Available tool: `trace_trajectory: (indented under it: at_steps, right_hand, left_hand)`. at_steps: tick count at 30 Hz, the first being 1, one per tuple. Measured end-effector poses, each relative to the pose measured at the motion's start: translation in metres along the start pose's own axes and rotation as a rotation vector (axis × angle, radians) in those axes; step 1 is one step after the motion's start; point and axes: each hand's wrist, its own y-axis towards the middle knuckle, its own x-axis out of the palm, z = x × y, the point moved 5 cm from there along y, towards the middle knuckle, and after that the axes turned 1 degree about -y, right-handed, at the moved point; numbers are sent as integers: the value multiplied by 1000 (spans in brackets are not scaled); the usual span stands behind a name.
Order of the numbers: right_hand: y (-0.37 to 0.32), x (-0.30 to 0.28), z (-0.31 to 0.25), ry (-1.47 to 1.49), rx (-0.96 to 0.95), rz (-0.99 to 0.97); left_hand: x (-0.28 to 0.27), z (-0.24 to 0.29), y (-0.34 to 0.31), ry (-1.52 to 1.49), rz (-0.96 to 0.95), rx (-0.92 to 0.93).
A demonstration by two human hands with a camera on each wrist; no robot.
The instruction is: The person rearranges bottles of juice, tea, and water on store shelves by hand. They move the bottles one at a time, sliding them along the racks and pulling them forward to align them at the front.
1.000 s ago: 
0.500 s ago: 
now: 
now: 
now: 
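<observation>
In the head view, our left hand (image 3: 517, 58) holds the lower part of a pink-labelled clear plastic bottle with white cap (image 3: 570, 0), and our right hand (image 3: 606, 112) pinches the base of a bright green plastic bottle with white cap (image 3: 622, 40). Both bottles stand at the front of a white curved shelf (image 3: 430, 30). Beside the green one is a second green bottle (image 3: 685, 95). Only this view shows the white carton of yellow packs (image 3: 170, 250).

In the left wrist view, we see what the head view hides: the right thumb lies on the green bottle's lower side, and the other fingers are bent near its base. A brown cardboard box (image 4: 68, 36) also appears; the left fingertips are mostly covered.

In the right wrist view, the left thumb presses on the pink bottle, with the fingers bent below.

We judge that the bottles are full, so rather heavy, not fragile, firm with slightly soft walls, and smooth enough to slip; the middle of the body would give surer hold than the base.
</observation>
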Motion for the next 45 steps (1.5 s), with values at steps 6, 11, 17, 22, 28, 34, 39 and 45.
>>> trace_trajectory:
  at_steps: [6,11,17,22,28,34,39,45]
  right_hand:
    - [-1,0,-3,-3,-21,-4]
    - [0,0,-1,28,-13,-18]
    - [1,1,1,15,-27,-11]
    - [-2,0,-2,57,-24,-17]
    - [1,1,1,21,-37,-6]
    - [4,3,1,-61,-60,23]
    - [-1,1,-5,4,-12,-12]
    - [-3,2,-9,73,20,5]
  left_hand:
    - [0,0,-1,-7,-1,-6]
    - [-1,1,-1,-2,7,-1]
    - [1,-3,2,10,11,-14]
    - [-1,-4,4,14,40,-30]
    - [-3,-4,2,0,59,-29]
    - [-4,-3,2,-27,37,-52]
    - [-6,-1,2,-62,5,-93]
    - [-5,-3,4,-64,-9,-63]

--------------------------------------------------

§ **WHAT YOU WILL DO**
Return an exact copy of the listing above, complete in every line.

§ **SOLUTION TO THE EXERCISE**
Available tool: `trace_trajectory: (indented under it: at_steps, right_hand, left_hand)`. at_steps: tick count at 30 Hz, the first being 1, one per tuple. Measured end-effector poses, each relative to the pose measured at the motion's start: translation in metres along the start pose's own axes and rotation as a rotation vector (axis × angle, radians) in those axes; step 1 is one step after the motion's start; point and axes: each hand's wrist, its own y-axis towards the middle knuckle, its own x-axis out of the palm, z = x × y, the point moved 5 cm from there along y, towards the middle knuckle, and after that the axes turned 1 degree about -y, right-handed, at the moved point; numbers are sent as integers: the value multiplied by 1000 (spans in brackets are not scaled); the usual span stands behind a name.
Order of the numbers: right_hand: y (-0.37 to 0.32), x (-0.30 to 0.28), z (-0.31 to 0.25), ry (-1.47 to 1.49), rx (-0.96 to 0.95), rz (-0.99 to 0.97); left_hand: x (-0.28 to 0.27), z (-0.24 to 0.29), y (-0.34 to 0.31), ry (-1.52 to 1.49), rz (-0.96 to 0.95), rx (-0.92 to 0.93).
A demonstration by two human hands with a camera on each wrist; no robot.
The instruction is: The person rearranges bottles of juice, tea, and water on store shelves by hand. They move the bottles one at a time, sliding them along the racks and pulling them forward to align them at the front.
1.000 s ago: 
0.500 s ago: 
now: 
now: 
now: 
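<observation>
In the head view, our left hand (image 3: 517, 58) holds the lower part of a pink-labelled clear plastic bottle with white cap (image 3: 570, 0), and our right hand (image 3: 606, 112) pinches the base of a bright green plastic bottle with white cap (image 3: 622, 40). Both bottles stand at the front of a white curved shelf (image 3: 430, 30). Beside the green one is a second green bottle (image 3: 685, 95). Only this view shows the white carton of yellow packs (image 3: 170, 250).

In the left wrist view, we see what the head view hides: the right thumb lies on the green bottle's lower side, and the other fingers are bent near its base. A brown cardboard box (image 4: 68, 36) also appears; the left fingertips are mostly covered.

In the right wrist view, the left thumb presses on the pink bottle, with the fingers bent below.

We judge that the bottles are full, so rather heavy, not fragile, firm with slightly soft walls, and smooth enough to slip; the middle of the body would give surer hold than the base.
</observation>
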Motion for the next 45 steps (1.5 s), with values at steps 6, 11, 17, 22, 28, 34, 39 and 45.
>>> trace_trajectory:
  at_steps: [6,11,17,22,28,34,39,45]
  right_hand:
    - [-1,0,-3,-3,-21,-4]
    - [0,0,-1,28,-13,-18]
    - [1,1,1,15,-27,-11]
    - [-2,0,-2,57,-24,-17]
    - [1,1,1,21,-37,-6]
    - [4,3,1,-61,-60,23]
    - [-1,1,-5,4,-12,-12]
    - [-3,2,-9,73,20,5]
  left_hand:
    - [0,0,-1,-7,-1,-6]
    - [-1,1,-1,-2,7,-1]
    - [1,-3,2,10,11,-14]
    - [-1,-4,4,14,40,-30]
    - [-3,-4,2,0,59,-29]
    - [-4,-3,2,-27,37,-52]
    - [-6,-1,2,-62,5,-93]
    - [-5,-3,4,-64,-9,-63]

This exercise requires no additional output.